— Не стоит никого будить, — сказал Сердар, — мы одни переедем на ту сторону озера, а Сами прикажем не спать до нашего возвращения. Я с нетерпением жду новостей от друзей и, — прибавил он со вздохом, — если бы еще получить почту из Франции!.. Прогоним, впрочем, эту тщетную надежду… Так горько бывает разочарование.
Они молча направились в пещеры, закрыли за собой скалу и, отдав необходимые распоряжения Сами, направились к выходу. Все спокойно спали в гротах, куда не проникал никакой шум извне. Проходя через комнату Нана, они остановились на минуту; принц ворочался на диване, который служил ему вместо постели; ему что-то не спалось, и он говорил бессвязные слова. Вдруг он приподнялся и, протянув руку, ясно произнес на индусском наречии: «За веру и отечество, вперед!», а потом снова лег, продолжая бормотать невнятные слова.
— Бедный принц! — воскликнул Сердар, проходя мимо. — Это те самые слова, которыми он вдохновлял сипаев идти на англичан. Будь у него столько же ума, сколько мужества, ни он, ни мы не были бы здесь.

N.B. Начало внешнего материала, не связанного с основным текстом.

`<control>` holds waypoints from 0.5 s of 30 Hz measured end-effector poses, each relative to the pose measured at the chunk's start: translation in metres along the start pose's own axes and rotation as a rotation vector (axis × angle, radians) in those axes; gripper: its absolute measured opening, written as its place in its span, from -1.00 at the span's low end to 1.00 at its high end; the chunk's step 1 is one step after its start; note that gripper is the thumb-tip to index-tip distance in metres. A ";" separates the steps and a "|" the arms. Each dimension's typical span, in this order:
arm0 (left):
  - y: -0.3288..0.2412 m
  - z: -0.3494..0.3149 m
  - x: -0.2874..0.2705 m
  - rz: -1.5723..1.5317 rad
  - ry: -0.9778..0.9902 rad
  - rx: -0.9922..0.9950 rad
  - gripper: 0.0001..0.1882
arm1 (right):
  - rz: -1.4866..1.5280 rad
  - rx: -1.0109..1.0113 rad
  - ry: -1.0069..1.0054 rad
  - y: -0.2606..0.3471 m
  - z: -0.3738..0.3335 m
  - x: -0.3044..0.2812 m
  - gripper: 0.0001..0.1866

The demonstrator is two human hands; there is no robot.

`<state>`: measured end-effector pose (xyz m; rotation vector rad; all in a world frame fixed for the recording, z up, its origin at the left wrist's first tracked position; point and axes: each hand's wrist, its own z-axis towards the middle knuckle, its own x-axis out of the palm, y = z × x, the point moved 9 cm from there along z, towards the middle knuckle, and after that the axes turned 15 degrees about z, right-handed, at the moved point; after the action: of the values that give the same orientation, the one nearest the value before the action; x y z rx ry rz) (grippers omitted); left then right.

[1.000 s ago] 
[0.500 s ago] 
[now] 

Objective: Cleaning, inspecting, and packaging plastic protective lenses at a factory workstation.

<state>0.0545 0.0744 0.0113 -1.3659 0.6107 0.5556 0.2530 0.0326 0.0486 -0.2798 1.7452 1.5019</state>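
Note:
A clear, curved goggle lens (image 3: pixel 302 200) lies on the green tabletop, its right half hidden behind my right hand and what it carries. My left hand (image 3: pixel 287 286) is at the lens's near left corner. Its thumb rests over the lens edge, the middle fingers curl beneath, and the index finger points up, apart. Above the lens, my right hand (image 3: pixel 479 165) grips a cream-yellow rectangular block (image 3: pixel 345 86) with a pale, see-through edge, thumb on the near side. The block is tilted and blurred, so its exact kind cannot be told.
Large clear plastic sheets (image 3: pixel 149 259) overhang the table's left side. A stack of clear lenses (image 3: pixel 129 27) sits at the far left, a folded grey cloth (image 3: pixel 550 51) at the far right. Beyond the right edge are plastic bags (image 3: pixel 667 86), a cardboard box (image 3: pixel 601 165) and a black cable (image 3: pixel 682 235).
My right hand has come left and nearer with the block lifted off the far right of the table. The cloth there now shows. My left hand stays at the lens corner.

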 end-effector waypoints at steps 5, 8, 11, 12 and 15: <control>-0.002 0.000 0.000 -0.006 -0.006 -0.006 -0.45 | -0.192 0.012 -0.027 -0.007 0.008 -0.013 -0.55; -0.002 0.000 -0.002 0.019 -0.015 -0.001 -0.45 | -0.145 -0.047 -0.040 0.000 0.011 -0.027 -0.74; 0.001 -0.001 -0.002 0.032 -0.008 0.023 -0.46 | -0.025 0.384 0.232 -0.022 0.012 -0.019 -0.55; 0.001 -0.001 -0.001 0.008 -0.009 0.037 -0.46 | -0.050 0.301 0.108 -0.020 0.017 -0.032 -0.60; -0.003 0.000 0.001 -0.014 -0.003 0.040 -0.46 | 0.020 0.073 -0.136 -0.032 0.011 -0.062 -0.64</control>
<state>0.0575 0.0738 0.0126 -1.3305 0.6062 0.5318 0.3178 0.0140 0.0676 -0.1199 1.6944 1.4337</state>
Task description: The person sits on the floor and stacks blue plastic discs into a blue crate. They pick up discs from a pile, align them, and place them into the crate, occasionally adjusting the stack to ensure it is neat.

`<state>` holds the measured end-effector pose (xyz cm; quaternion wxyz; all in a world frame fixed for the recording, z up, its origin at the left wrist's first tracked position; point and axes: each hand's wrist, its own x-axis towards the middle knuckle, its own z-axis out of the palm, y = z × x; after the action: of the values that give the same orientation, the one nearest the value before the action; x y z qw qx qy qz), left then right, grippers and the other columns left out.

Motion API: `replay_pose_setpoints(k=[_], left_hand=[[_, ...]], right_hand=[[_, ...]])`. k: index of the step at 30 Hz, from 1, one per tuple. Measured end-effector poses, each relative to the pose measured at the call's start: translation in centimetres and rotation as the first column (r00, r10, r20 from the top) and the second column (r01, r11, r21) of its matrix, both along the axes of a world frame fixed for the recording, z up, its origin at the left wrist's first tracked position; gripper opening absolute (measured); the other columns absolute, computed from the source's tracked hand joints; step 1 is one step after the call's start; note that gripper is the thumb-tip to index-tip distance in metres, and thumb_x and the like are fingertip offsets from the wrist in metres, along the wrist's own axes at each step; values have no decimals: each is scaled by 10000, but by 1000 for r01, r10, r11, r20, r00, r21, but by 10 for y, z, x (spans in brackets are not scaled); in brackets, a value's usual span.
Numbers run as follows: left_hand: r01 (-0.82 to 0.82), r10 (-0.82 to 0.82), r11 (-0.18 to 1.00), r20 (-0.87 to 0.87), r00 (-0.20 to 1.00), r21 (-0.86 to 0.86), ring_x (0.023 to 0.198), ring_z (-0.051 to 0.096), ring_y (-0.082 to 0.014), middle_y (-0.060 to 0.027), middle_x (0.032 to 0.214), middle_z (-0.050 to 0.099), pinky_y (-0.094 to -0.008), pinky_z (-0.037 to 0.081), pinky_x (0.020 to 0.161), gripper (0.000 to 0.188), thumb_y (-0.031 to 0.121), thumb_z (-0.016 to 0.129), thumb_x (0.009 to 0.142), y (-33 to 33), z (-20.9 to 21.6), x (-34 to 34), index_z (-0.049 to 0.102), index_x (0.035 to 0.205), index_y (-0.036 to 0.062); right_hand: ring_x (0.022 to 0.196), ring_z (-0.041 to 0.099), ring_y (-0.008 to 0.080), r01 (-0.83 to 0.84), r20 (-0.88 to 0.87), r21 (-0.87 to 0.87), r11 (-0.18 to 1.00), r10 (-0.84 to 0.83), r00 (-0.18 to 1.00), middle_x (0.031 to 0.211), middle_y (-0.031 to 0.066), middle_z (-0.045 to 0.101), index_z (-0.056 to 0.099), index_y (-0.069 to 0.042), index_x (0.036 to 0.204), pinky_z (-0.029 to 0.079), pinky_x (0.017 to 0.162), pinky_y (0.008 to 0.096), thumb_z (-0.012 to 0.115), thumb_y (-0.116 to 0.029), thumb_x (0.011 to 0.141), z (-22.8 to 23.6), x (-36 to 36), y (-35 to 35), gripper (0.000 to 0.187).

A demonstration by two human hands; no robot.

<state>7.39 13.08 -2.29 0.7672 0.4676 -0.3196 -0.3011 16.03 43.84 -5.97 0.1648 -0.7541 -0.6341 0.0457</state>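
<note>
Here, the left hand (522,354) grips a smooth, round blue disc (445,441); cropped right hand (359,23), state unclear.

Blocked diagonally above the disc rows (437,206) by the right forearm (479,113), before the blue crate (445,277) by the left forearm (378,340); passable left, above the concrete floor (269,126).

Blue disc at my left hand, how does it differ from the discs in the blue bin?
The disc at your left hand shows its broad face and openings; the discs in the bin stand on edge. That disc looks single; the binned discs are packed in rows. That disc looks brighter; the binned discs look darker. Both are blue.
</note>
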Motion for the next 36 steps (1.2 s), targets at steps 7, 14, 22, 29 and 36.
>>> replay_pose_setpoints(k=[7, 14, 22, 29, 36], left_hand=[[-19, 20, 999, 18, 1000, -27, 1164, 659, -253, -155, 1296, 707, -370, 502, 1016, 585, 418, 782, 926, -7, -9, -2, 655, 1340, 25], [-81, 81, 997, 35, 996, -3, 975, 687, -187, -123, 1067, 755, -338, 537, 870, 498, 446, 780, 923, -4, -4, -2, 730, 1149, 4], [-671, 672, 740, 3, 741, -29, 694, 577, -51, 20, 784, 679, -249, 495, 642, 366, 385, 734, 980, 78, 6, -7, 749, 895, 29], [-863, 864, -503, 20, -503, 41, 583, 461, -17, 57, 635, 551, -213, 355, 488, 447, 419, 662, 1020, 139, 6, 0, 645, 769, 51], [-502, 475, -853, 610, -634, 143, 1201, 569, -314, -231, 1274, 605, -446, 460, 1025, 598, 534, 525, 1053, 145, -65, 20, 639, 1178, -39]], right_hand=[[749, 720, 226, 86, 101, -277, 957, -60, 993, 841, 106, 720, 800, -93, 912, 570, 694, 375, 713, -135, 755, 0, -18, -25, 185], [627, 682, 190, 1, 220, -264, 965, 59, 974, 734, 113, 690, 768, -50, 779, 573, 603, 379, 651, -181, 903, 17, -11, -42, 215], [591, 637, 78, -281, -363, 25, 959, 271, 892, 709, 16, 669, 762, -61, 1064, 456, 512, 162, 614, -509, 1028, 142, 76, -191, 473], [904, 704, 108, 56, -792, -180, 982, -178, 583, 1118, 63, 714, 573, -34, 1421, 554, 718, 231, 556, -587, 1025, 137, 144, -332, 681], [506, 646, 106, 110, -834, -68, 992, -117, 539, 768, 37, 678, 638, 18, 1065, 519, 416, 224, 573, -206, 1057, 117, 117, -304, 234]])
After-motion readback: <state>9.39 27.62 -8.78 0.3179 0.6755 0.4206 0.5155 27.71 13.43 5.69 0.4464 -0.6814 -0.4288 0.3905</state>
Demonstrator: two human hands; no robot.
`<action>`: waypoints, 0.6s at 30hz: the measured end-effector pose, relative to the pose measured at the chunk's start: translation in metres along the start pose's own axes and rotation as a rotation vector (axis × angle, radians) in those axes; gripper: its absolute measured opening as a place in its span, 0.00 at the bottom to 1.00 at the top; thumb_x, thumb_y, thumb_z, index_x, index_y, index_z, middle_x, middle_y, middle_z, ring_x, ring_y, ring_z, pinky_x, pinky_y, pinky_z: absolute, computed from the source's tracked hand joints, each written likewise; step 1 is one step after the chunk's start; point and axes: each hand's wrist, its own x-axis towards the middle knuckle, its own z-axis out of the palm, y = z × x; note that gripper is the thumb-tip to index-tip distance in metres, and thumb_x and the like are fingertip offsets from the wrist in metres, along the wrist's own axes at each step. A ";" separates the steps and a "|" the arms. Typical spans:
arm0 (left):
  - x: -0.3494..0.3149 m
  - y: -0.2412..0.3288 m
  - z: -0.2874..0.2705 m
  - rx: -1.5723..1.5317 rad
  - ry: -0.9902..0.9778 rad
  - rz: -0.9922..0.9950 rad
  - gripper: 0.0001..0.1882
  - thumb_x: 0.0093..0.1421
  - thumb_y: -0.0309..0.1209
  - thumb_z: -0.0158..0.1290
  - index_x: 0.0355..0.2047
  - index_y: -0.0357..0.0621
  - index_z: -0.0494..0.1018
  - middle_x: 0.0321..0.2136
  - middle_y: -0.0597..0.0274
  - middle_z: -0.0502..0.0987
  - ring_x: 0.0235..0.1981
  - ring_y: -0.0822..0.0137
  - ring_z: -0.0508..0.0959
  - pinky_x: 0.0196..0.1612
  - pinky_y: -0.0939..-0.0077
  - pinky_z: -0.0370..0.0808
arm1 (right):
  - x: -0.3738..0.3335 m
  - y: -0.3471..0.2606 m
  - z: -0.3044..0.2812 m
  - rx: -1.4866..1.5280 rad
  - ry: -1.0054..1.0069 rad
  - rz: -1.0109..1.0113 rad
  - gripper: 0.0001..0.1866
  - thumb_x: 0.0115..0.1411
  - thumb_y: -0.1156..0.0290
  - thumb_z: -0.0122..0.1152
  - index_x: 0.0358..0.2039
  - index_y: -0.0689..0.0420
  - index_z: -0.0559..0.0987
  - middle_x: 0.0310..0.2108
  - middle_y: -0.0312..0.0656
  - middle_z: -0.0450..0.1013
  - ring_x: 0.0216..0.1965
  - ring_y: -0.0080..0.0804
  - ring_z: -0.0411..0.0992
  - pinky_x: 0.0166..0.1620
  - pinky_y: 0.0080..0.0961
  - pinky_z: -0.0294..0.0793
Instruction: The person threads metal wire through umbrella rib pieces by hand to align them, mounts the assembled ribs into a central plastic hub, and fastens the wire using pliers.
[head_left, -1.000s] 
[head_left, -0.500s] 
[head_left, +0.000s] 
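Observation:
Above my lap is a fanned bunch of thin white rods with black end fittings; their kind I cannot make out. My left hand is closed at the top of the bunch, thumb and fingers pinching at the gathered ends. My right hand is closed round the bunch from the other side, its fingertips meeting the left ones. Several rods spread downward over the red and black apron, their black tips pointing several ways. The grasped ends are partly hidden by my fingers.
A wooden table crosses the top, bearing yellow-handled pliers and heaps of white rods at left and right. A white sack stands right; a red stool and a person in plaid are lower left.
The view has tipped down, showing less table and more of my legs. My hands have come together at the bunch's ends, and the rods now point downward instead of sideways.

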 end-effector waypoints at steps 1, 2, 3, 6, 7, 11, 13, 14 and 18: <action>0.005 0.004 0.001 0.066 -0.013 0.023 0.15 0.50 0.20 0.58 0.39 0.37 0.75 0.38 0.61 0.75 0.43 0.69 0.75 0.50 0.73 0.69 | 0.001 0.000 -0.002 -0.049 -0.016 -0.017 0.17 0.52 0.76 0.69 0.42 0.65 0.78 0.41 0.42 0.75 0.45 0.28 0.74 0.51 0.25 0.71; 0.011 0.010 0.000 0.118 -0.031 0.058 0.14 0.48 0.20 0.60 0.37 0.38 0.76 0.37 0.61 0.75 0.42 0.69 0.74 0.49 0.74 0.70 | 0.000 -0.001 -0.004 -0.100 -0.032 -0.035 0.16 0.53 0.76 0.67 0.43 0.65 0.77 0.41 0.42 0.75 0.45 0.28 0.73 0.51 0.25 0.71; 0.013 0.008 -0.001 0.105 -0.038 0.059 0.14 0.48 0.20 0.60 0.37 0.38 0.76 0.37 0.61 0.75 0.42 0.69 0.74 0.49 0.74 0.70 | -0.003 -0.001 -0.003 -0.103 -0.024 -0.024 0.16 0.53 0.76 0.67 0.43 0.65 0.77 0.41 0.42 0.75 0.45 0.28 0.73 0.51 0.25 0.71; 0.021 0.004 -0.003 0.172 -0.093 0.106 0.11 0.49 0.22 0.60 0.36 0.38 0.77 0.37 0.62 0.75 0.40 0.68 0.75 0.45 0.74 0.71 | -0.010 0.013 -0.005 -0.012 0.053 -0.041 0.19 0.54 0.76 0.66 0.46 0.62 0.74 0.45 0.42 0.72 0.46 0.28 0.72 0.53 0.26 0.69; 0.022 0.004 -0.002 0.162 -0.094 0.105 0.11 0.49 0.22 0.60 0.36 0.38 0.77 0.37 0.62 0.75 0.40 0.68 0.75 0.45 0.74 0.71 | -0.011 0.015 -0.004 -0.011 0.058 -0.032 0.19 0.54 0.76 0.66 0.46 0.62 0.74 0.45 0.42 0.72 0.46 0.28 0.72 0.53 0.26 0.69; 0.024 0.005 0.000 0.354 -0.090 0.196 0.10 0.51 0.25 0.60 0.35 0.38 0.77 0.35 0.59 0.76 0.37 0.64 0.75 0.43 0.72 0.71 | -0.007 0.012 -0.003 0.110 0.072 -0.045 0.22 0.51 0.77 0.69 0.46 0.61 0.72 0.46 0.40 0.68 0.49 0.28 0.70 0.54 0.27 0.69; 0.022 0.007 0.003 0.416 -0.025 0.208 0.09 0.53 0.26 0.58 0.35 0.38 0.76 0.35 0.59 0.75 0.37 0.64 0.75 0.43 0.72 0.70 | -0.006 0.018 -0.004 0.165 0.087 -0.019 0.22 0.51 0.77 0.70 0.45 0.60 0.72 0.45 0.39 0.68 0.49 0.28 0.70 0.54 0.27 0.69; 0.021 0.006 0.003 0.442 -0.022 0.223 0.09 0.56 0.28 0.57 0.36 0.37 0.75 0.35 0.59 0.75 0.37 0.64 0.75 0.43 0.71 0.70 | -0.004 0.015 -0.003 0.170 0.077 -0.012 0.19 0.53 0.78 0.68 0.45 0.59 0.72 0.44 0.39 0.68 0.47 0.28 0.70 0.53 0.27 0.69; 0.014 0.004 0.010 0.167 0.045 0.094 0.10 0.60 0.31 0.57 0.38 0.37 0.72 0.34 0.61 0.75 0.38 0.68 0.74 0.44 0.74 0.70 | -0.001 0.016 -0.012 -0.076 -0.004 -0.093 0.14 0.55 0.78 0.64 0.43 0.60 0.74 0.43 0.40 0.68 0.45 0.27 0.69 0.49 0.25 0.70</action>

Придя на берег озера, Сердар взял свой буйволовый рог, чтобы отвечать Нариндре, который то и дело повторял свои сигналы, не зная, слышат его или нет. Он извлек из него сначала звучную и продолжительную ноту, которая на условном языке означала: «мы слышали»; затем вторую отрывистую, быструю: «мы поняли», и, наконец, две, одну за другой: «мы сейчас будем в шлюпке».
Он остановился и ждал.
В ту же минуту из-за озера послышался целый ряд условных звуков — ответ Нариндры: «Это я, Нариндра, я вас жду».
Осторожность требовала, чтобы они имели в своем распоряжении целый ряд всевозможных сигналов; без этого они могли, ни о чем не подозревая, попасть в засаду, тогда как малейшего изменения не только количества нот, но и известной интонации, было достаточно, чтобы предупредить друг друга об опасности.
Пять минут спустя шлюпка быстро и безмолвно неслась по поверхности воды. Луна скрылась в это время по другую сторону гор и на озере, которое было окружено со всех сторон высокими вершинами Нухурмурских гор царила полная темнота. Озеро, не освещенное ни одним лучом света, казалось черным, как чернила. Темное беззвездное небо нависло над угрюмым пейзажем, точно мраморная крышка над гробом.
Это зрелище было предназначено не для того, чтобы прогонять мрачные и грустные предчувствия, угнетавшие Сердара в течение всего вечера. Друзья проехали уже две трети пути, не обменявшись между собой ни единым словом, когда пронзительный крик, похожий на свист макаки-силена (род обезьян, весьма многочисленных в лесах Малабарского берега), прервал вдруг их молчание.
— Что это значит? — воскликнул Сердар, вскочив на ноги. — Не сигнал ли это?
— Это значит, что мы приближаемся к берегу, — ответил Рама, — потому что леса, окаймляющие берега, дают убежище огромному количеству обезьян этого рода, и их крик не может представлять для нас ничего особенного.
— Да, но тебе должно быть известно также, что в тех случаях, когда звук рога может выдать наше присутствие врагу, мы заменяем последний криками животных, которых так много в этих лесах, что это никому не может внушить подозрения. Так, например, крик макаки-силена, повторенный два раза, означает…
Слова замерли на губах Сердара… тот же крик повторился вторично среди ночной тишины.
— А! На этот раз я не ошибаюсь, это сигнал, — воскликнул Сердар с еще большим волнением и, не дожидаясь ответа Рамы, бросился к машине. В ту же минуту шлюпка уменьшила ход, сотрясения винта мало-помалу сократились, и судно остановилось на некотором расстоянии от берега, близость которого невозможно было определить в темноте.
— Я повиновался сигналу, — сказал Сердар Раме, который в этот вечер был очень оптимистически настроен. — Он означает остановку, в какой бы точке земли или воды мы не находились! Там происходит что-то необыкновенное.
— В том случае, конечно, Сахиб, — отвечал Рама, — если сигнал этот подал Нариндра. Я, например, ничего не нахожу удивительного, если второй макака отвечает первому или один и тот же крикнул два раза.
— Во всяком случае я должен был повиноваться из осторожности, — продолжал Сердар с оттенком нетерпения в голосе.
— Я не порицаю того, что ты счел нужным сделать, Сахиб, я ищу только естественного объяснения фактов, в которых нет ничего удивительного в таких местах, как эти.
— Я желал бы, Рама, чтобы ты был прав… Во всяком случае мы скоро узнаем, в чем тут дело. Третий крик, продолженный с намерением указать его происхождение, будет означать: «вернуться обратно». Тогда уж никаких сомнений не будет.